Private Chelsea Manning will remain on active duty in the military, to include receiving health care benefits, after being released from prison on Wednesday, the Army told USA Today.

Private Manning will not receive active duty pay, but will have access to full military health care and other benefits afforded to active duty soldiers.

“Pvt. Manning is statutorily entitled to medical care while on excess leave in an active duty status, pending final appellate review,” said Dave Foster, an Army spokesman. Manning has appealed her court-martial conviction, and during that appeals process must remain a member of the armed forces.

Private Manning gained international notoriety first as a whistle-blower in 2010 after leaking thousands of classified secrets to Julian Assange’s “Wikileaks” an organization which was recently described by CIA Director Mike Pompeo as a “hostile foreign intelligence service.”

Manning was arrested, and during the subsequent legal proceedings has spent seven years in a military prison. In his finals days in office, President Obama commuted the remaining years of her 35-year sentence, stating she had served a rough prison term already. Obama’s commutation does not reverse a conviction, as would be the case in a full presidential pardon.

Shortly after Private Manning’s conviction in 2013, Manning, who had been living as a man up to that point, announced she was beginning a gender transition to female. After initially refusing, the Army agreed to provide hormone treatment as part of Manning’s transition. However, the military did not move Manning to a female prison or permit her to officially change her name.
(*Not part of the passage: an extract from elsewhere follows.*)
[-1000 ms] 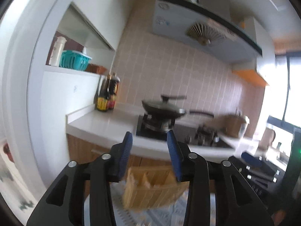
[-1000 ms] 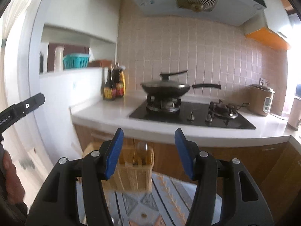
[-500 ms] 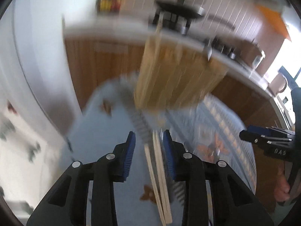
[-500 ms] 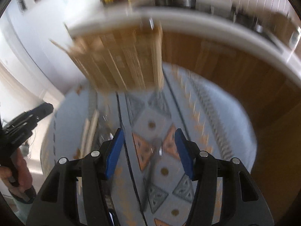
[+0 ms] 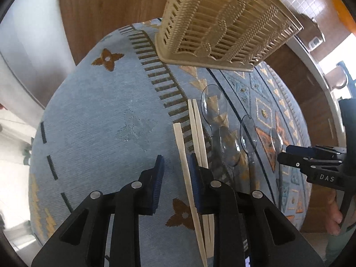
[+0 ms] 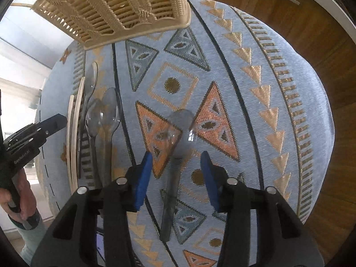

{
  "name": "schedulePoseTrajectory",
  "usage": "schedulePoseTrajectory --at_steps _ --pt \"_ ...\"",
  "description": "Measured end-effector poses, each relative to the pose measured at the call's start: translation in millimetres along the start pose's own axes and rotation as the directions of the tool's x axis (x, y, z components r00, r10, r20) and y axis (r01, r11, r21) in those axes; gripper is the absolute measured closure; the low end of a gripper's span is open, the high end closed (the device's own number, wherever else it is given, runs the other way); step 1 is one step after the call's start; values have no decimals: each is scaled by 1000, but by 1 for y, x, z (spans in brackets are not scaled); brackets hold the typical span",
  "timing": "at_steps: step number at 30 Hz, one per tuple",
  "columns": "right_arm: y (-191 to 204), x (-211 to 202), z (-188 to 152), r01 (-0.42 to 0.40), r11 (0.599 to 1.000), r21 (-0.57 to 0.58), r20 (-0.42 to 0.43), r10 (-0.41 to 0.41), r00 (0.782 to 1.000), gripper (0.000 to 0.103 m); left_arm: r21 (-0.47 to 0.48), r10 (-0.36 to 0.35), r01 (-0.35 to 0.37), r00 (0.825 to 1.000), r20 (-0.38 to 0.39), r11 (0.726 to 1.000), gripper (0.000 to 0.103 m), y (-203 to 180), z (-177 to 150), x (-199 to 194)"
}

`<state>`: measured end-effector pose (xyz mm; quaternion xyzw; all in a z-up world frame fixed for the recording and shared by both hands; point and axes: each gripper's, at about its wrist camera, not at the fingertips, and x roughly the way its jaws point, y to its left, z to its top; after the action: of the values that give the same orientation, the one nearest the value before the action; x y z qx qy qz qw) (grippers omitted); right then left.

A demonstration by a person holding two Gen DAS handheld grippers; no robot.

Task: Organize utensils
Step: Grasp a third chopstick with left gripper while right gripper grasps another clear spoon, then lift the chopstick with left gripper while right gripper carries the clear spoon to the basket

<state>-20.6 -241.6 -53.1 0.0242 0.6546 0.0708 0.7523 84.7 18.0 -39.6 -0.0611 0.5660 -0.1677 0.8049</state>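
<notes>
I am at the pickup step. My left gripper (image 5: 174, 174) is closing around a single chopstick (image 5: 184, 169) on the cloth (image 5: 100, 122), not yet pinching. My right gripper (image 6: 176, 173) is closing astride a clear spoon (image 6: 175, 153). Next: clamp, then lift toward the far basket (image 6: 124, 6).

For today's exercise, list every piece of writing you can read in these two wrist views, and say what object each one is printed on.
"DAS": white letters on the black body of the right gripper, seen in the left wrist view.
"GenRobot.AI", roughly: small slanted white print on the body of the left gripper, seen in the right wrist view; partly blurred, so the reading is uncertain.
No readable writing on the slatted basket, cloth or utensils.
</notes>
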Motion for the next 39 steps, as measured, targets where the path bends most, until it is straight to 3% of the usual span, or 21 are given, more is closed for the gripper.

Manning’s decision to begin gender transition while in prison led many to believe the social politics of transgender rights heavily influenced President Obama’s decision to commute her sentence, something that would not have occurred if Manning had continued living as a man.
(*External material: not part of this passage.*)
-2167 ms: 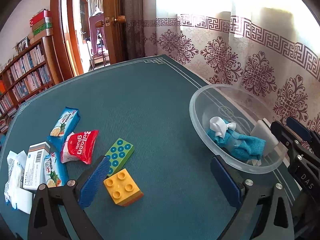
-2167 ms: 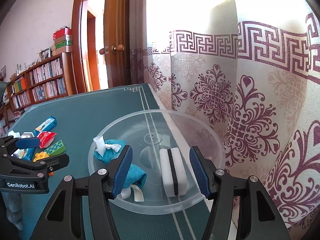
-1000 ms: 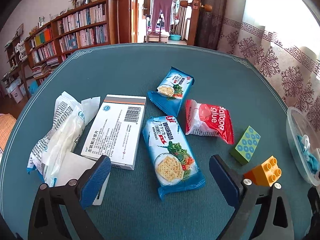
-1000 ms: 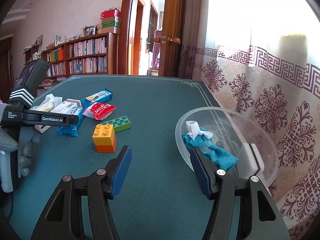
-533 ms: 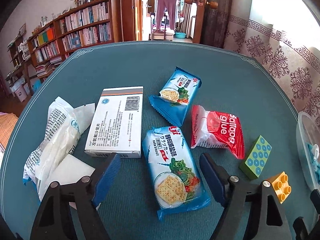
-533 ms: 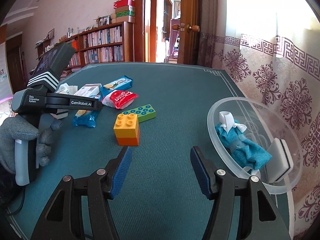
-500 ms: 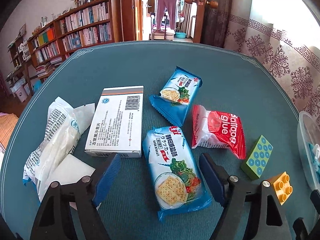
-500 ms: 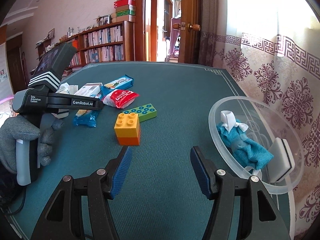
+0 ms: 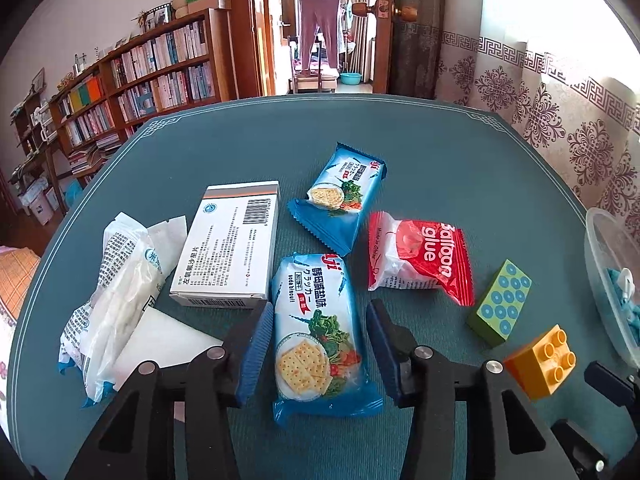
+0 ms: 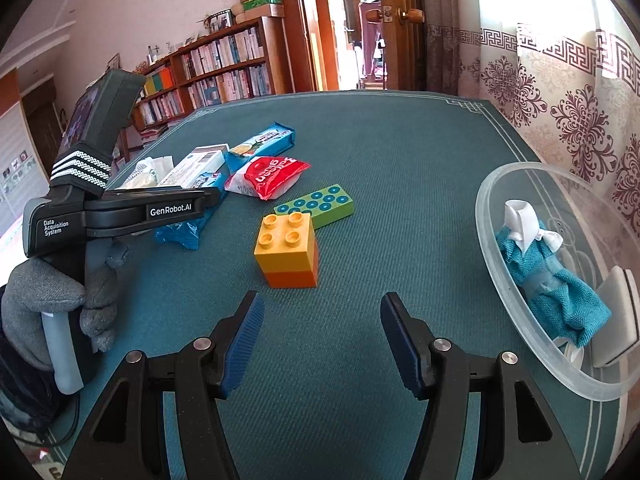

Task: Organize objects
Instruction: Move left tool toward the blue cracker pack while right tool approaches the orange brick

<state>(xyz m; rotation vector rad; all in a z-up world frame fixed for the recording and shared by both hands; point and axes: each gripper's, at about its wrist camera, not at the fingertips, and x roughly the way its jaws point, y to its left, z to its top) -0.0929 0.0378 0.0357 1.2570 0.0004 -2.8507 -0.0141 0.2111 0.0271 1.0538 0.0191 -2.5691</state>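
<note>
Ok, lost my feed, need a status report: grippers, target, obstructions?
Left gripper jaws closing around cracker pack, not yet pressing. Right gripper open, empty, short of yellow block. White box close beside left jaw.

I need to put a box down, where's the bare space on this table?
Free: the far half of the table beyond the cracker packets, and the strip between the yellow brick and the clear bowl. Crowded: the packets, white box and bricks around the left tool, which is closing on a cracker packet.

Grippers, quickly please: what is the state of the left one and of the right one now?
Left gripper: jaws closing around the nearer blue cracker packet, pads not clearly pressing yet.
Right gripper: open, holding nothing, just short of the yellow-orange brick.
</note>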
Private Manning’s latest statement, released by the American Civil Liberties Union last week, is as follows:

For the first time, I can see a future for myself as Chelsea. I can imagine surviving and living as the person who I am and can finally be in the outside world. Freedom used to be something that I dreamed of but never allowed myself to fully imagine. Now, freedom is something that I will again experience with friends and loved ones after nearly seven years of bars and cement, of periods of solitary confinement, and of my health care and autonomy restricted, including through routinely forced haircuts. I am forever grateful to the people who kept me alive, President Obama, my legal team, and countless supporters.”

“I watched the world change from inside prison walls and through the letters that I have received from veterans, trans young people, parents, politicians, and artists. My spirits were lifted in dark times, reading of their support, sharing in their triumphs, and helping them through challenges of their own. I hope to take the lessons that I have learned, the love that I have been given, and the hope that I have to work toward making life better for others.”